Aim of the task
Reproduce word for word the lines between those holding "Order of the" and "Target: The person", inclusive, and nothing else from the data below.

Dataset excerpt
──────────

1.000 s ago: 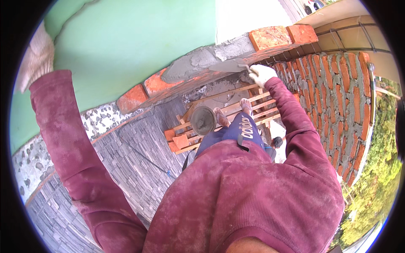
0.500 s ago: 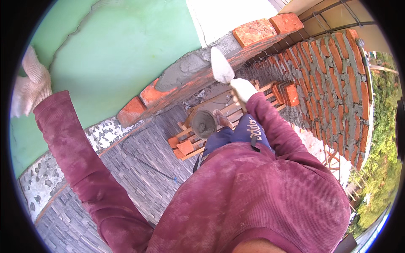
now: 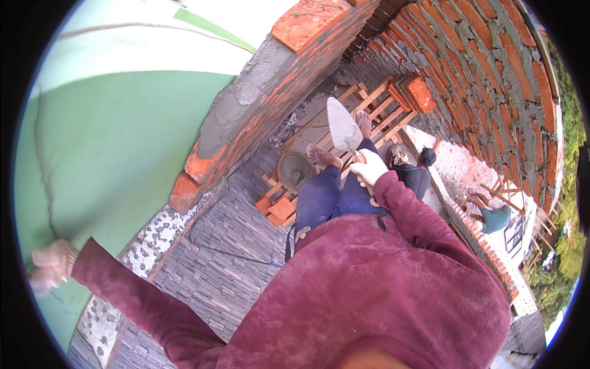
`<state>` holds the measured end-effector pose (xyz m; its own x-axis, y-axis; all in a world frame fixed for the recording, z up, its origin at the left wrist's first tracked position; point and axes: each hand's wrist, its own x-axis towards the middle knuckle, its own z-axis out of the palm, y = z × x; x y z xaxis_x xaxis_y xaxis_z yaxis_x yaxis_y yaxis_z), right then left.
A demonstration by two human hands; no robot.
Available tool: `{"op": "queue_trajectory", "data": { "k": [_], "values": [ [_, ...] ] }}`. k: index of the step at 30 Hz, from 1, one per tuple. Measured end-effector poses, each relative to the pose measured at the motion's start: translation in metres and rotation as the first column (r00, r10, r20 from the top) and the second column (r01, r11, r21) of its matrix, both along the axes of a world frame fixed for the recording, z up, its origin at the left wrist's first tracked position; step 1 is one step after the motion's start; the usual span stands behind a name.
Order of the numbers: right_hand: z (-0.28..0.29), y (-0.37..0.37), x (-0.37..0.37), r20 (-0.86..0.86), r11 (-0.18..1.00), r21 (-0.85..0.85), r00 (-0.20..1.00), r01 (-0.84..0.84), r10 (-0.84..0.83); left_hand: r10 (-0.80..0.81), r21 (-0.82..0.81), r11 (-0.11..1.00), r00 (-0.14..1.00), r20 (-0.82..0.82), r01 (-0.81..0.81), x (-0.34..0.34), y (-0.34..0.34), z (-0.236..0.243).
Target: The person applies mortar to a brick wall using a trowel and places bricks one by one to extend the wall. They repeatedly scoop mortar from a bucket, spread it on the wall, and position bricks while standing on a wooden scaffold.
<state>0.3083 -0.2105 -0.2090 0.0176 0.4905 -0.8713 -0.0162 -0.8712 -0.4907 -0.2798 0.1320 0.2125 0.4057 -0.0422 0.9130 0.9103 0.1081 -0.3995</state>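
In my gloved right hand [image 3: 369,167] is a pointing trowel [image 3: 343,126], gripped by its handle in front of my thighs, its pale blade tipped up and away from me. My gloved left hand [image 3: 53,265] is stretched far out to the left, before the green wall [image 3: 123,147]; motion smears its fingers. Between the two hands runs a brick wall [image 3: 295,86] with wet grey mortar [image 3: 243,92] spread along its top. Beyond the mortar, a red brick [image 3: 307,24] sits on the wall. A bucket of mortar [image 3: 296,171] stands by my feet.
I stand on a wooden slat platform [image 3: 384,117] holding stacked bricks [image 3: 413,93] and loose bricks [image 3: 281,209]. A tall rough brick wall [image 3: 473,74] rises at the right. Below are a person in dark clothes [image 3: 415,178] and another in green [image 3: 495,218].
The view has turned and shifted. My right hand with the trowel has drawn back from the mortared wall top toward my legs. My left hand sits lower in view. People below have come into sight.
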Motion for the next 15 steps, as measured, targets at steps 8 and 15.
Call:
{"op": "queue_trajectory", "data": {
  "k": [8,15],
  "values": [
    [-0.101,-0.088,0.051,-0.016,0.708,-0.127,0.712,0.695,-0.702,0.073,-0.756,-0.358,0.824,0.562,0.548,0.401,-0.153,-0.306],
    [-0.161,-0.103,0.027,-0.089,0.443,-0.322,0.439,0.837,-0.894,-0.505,-0.629,-0.777,0.624,0.597,-0.027,0.642,-0.191,-0.611]
  ]
}}
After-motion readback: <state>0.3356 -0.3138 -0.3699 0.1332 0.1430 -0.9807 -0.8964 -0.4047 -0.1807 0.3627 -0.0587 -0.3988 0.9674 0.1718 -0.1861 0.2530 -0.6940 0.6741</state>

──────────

Final answer
Order of the numbers: right_hand: z (-0.28..0.29), y (-0.37..0.37), x (-0.37..0.37), r20 (-0.86..0.86), r11 (-0.18..1.00), r21 (-0.85..0.85), r00 (-0.20..1.00), r01 (-0.84..0.84), r10 (-0.84..0.83); left_hand: r10 (-0.80..0.81), r21 (-0.82..0.81), r11 (-0.11..1.00), r00 (-0.14..1.00), r20 (-0.82..0.82), r01 (-0.81..0.81), x (-0.34..0.34), y (-0.34..0.34), z (-0.236..0.243).
Target: The person applies mortar to a brick wall using a trowel and places bricks one by one to extend the wall. They repeatedly scoop mortar from a bucket, spread it on the wall, and position bricks while standing on a wooden scaffold.

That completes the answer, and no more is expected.